Ancak burada başka bir sorunu daha vardır insanın.
Gerçekliğin Bizcesi
Kişi, muhatap olduğu konuyu algılayışına inanmak ve kabul etmek için sahip olduğu zekâyı çoğu zaman yeterli görür.
Bu durumu “Dünyada en adil dağıtılan şey akıldır. Çünkü; kimse aklından şikayetçi değildir.” sözü ile açıklamaktadır düşünür (Montaigne).
İnsanın bu rahata kaçan memnuniyetindendir ki, kişi zekâsını veya algıladığının doğruluğunu sorgulamaktan çok inanmak yolunu seçer.

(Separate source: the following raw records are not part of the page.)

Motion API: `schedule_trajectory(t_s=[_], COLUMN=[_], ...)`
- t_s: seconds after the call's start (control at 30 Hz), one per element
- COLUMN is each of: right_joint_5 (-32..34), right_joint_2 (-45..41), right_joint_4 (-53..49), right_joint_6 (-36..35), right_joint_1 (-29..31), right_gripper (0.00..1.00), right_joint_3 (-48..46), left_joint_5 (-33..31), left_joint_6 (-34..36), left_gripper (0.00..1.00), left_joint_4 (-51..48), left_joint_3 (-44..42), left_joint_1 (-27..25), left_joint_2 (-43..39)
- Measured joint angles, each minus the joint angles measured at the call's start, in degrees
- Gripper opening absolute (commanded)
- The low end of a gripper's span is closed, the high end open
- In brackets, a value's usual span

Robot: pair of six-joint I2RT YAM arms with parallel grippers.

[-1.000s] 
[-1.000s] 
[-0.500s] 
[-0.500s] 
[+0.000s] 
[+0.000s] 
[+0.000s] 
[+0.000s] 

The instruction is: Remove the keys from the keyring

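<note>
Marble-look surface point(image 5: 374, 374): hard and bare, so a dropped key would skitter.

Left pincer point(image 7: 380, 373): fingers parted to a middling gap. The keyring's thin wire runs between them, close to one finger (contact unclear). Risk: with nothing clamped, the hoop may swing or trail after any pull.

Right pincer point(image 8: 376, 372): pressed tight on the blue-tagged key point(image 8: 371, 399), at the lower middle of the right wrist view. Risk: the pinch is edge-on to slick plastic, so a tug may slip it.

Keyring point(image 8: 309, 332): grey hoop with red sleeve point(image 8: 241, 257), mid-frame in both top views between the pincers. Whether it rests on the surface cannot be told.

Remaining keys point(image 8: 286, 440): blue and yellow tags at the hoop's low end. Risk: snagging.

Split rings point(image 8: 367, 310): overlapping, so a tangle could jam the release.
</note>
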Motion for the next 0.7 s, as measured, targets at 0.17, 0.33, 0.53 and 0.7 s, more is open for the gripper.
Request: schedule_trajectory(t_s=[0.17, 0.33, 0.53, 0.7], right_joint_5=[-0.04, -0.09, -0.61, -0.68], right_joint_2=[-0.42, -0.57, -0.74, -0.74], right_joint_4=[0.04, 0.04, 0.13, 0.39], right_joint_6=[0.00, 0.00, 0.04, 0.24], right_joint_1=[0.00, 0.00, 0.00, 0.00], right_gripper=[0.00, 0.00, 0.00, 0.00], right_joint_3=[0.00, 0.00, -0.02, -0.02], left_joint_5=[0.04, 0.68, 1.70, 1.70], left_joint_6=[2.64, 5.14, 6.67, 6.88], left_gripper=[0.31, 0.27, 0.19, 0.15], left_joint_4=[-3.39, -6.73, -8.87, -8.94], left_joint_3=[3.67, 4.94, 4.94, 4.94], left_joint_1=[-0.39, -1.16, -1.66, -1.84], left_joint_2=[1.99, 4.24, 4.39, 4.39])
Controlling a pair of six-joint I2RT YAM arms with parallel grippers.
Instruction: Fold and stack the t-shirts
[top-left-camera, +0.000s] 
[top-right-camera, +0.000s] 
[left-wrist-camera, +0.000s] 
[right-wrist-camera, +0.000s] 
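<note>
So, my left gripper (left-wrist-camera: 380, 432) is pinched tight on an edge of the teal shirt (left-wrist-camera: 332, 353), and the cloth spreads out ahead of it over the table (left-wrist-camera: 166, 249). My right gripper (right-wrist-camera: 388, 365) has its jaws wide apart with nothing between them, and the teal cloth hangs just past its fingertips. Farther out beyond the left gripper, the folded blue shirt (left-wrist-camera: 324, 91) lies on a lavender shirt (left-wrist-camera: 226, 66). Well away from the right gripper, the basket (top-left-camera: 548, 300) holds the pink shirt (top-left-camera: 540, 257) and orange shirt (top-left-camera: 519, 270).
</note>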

Çünkü inanmak kolaydır, sorgulamak zor.
Hele ki sorguladığı kendisi ise…
Algılayış Biçimimiz
İnsanın bu eğilimine bir de “gördüğünü ve duyduğunu” pek üzerinde düşünmeden algıya dönüştürdüğü gerçeğini eklediğimizde algılayışımızın doğası iyice şekillenmektedir. Yapılan bir çalışmaya göre beyin, gördükleri ve duyduklarının %99’unu sorgulamadan, sorgulamayı ihmal ederek kendi kendine bilgiye dönüştürmekteymiş. (Konuya ilgi duyanlar için Zeynep Sarılar’ın TEDx – “Algı Yönetimi”, konuşmasını tavsiye ederim.)
Yani beynimiz, görerek ve işiterek edindiği bilgiyi bizden habersiz, biz farkında olmadan evirip çevirip, bizim karar mekanizmalarımızda, yorumlamalarımızda önümüze getiriyor diyebiliriz.
Yöneten ve Yönetilen Algı
Yukarıda bahsettiğim tüm bu konuları birarada değerlendirdiğimizde, daha çok algılarımızla yaşadığımızı, dolayısıyla bizi yöneten algılarımızı yönetmemiz gerektiğini de söyleyebiliriz.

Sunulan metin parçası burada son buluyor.